WHAT IS EXPECTED: Produce again, without any change, the lines running from the one with "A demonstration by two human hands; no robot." through the final line of the data below, and only those.

INFORMATION PROVIDED:
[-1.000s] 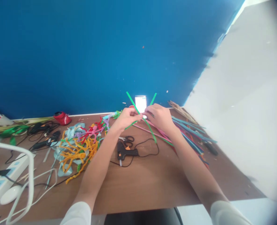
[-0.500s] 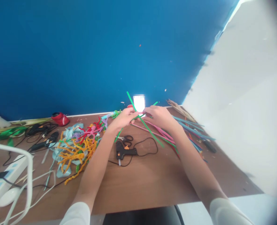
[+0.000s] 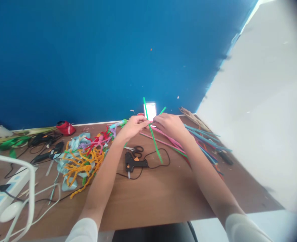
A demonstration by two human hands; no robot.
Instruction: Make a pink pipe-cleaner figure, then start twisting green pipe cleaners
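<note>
My left hand [image 3: 134, 127] and my right hand [image 3: 170, 126] meet above the back of the table, fingertips pinched together. Between them are crossed green pipe cleaners [image 3: 155, 144]; one runs nearly upright and the other slants up to the right. Something small and reddish shows at the fingertips, too small to make out. Where the stems cross, my fingers partly hide them. Below, on the tabletop, lie a black glue gun [image 3: 135, 163] with its cord and black-handled scissors [image 3: 137, 151]. Behind my hands stands a bright white screen [image 3: 150, 110].
Loose pipe cleaners [image 3: 206, 136] lie right, by dry husks [image 3: 192, 117]. Yellow pipe-cleaner pieces [image 3: 83, 164] and light blue ribbon [image 3: 70, 185] are heaped left. A power strip [image 3: 8, 196], a white bent tube [image 3: 32, 195] and cords occupy the near left. A blue wall [image 3: 100, 67] rises behind.
The longer green pipe cleaner has turned closer to upright, its lower end swinging left and its top moving right. The other stem's lower end is now mostly hidden by my left arm.
</note>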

RESULT:
A demonstration by two human hands; no robot.
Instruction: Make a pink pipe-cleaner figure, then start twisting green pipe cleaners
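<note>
My left hand [image 3: 134, 127] and my right hand [image 3: 170, 126] meet above the back of the table, fingertips pinched together. Between them are crossed green pipe cleaners [image 3: 155, 144]; one runs nearly upright and the other slants up to the right. Something small and reddish shows at the fingertips, too small to make out. Where the stems cross, my fingers partly hide them. Below, on the tabletop, lie a black glue gun [image 3: 135, 163] with its cord and black-handled scissors [image 3: 137, 151]. Behind my hands stands a bright white screen [image 3: 150, 110].
Loose pipe cleaners [image 3: 206, 136] lie right, by dry husks [image 3: 192, 117]. Yellow pipe-cleaner pieces [image 3: 83, 164] and light blue ribbon [image 3: 70, 185] are heaped left. A power strip [image 3: 8, 196], a white bent tube [image 3: 32, 195] and cords occupy the near left. A blue wall [image 3: 100, 67] rises behind.
The longer green pipe cleaner has turned closer to upright, its lower end swinging left and its top moving right. The other stem's lower end is now mostly hidden by my left arm.
</note>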

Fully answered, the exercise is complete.